Problem to work on: Retype the data below, every word of it, exactly.

━━━

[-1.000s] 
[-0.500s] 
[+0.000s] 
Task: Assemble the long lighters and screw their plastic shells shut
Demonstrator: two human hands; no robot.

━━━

Result of the task:
[-1.000s] 
[-0.500s] 
[+0.000s] 
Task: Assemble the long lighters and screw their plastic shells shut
Demonstrator: two human hands; no robot.

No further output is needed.